- [Your objective] The line that contains "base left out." marks the end: retype the data below exactly from its first line through that line.

- [Dataset excerpts]
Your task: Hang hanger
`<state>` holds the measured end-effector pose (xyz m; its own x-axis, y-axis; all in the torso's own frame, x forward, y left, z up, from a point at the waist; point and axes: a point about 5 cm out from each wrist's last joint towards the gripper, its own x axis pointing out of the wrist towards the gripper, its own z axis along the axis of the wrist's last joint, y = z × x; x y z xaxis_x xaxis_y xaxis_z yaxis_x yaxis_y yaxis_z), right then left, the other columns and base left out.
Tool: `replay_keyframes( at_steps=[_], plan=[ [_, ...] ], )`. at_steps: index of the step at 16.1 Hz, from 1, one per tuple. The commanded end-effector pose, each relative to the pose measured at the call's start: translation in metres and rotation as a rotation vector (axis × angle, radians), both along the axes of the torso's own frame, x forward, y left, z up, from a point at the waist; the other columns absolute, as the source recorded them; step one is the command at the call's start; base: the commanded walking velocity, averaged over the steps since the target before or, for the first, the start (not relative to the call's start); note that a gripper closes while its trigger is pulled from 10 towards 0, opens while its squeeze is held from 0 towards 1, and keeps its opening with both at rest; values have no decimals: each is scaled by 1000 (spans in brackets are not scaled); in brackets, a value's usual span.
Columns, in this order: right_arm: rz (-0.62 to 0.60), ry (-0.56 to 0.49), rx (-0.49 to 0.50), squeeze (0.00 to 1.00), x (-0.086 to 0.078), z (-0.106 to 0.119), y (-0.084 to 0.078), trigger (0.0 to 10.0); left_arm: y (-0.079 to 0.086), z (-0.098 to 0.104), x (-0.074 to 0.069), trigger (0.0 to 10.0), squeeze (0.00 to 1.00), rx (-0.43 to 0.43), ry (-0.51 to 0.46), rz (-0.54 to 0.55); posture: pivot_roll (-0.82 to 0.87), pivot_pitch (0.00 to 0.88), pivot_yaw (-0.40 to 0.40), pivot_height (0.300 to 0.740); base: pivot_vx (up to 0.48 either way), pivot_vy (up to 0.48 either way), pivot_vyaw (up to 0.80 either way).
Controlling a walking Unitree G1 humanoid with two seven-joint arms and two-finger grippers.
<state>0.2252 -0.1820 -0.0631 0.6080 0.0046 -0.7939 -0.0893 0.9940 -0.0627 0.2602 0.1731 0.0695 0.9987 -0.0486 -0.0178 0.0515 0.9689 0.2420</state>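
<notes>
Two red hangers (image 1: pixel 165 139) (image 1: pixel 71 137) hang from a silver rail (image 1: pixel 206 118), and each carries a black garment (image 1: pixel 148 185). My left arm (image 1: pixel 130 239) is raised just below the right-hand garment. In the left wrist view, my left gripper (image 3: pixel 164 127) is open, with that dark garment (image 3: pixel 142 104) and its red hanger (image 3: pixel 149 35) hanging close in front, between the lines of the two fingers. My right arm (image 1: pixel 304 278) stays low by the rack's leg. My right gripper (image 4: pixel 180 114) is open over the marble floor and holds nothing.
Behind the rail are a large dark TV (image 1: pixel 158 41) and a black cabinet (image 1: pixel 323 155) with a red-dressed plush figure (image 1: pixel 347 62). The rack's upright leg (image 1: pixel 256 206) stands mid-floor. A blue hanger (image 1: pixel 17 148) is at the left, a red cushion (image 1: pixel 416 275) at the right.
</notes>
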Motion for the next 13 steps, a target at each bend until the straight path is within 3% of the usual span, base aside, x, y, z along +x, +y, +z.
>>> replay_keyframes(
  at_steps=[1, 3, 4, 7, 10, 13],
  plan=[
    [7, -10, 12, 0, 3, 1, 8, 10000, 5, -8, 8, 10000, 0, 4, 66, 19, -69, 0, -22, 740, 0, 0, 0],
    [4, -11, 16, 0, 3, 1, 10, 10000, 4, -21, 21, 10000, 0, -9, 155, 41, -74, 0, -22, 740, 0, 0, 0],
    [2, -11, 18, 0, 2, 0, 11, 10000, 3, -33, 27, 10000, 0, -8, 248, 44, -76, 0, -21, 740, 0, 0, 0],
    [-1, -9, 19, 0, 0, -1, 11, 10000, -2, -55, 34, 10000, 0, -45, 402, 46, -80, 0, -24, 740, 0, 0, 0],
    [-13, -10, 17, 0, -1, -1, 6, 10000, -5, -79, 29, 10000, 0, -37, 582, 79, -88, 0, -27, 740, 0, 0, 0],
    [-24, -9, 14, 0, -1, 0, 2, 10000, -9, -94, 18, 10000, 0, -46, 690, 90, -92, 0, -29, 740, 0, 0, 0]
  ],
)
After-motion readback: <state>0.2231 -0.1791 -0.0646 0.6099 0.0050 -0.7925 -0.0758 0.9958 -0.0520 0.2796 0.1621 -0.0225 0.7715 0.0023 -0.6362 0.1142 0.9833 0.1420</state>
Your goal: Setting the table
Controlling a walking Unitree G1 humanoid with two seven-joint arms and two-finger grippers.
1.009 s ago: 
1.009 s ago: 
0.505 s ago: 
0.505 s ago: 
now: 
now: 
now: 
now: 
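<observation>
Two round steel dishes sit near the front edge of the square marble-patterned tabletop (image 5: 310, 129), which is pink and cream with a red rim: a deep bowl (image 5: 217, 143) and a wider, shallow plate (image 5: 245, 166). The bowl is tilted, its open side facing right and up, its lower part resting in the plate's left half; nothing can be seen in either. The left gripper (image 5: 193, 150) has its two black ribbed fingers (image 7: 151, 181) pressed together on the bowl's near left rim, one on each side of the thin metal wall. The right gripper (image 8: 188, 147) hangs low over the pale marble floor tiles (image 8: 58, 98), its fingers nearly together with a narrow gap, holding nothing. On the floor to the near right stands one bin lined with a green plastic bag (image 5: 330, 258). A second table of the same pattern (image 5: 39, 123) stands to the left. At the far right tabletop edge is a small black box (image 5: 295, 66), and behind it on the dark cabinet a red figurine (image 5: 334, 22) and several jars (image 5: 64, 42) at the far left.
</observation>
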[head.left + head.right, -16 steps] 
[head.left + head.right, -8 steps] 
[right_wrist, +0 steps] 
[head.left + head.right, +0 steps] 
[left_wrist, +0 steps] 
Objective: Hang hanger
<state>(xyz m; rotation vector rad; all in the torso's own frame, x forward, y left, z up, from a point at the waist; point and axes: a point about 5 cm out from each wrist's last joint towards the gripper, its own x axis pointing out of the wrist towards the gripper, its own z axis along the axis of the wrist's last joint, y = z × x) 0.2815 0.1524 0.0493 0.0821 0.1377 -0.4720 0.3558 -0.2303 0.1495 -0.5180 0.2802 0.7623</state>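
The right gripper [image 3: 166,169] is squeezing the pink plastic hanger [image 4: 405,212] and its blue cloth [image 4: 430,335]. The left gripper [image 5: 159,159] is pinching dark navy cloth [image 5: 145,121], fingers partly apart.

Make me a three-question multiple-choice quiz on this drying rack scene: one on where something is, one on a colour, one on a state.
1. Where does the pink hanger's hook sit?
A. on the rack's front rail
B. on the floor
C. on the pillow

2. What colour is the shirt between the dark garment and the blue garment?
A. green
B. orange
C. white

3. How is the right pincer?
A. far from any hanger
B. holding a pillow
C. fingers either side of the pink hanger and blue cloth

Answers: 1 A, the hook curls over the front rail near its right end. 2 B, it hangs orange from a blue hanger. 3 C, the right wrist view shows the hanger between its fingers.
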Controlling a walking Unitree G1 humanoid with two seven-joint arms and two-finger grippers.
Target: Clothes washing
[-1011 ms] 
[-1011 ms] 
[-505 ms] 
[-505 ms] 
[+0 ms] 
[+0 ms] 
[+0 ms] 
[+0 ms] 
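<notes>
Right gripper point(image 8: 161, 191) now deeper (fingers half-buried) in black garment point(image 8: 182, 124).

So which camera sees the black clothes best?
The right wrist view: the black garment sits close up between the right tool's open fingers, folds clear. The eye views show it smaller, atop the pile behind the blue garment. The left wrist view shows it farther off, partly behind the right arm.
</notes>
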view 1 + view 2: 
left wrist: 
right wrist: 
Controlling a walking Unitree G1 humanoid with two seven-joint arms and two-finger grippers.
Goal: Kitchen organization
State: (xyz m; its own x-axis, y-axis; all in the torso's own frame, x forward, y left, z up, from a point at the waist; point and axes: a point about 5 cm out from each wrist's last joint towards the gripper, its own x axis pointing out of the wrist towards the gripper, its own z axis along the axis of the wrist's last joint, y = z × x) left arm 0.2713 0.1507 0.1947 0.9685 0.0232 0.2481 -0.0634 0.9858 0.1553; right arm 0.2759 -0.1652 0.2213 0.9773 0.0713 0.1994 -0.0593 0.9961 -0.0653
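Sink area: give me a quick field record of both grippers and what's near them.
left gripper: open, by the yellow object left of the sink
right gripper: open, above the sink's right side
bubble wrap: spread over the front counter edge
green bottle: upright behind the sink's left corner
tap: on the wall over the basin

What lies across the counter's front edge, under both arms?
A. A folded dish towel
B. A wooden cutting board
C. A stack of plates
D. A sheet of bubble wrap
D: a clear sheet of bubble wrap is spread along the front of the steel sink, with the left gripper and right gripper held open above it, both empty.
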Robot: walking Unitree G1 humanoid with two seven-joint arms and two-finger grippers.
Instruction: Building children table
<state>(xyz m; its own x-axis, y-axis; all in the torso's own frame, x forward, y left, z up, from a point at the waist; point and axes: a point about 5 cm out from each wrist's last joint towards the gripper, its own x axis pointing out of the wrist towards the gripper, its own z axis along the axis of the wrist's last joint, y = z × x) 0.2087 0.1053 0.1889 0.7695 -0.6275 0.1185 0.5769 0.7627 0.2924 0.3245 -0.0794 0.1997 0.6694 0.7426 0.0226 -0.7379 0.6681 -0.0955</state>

- [Answer space]
Your task: Hang hanger
`<state>` holds the measured end-effector pose (xyz m; its own x-axis, y-axis; all in the torso's own frame, x forward, y left, z up, from a point at the waist; point and axes: a point about 5 cm out from each wrist's last joint towards the gripper, its own x axis pointing out of the wrist towards the gripper, its own z axis along the axis of the wrist's last joint, y = z × x; x y z xaxis_x xaxis_y xaxis_z yaxis_x yaxis_y yaxis_z), right then left, the other columns and base left out.

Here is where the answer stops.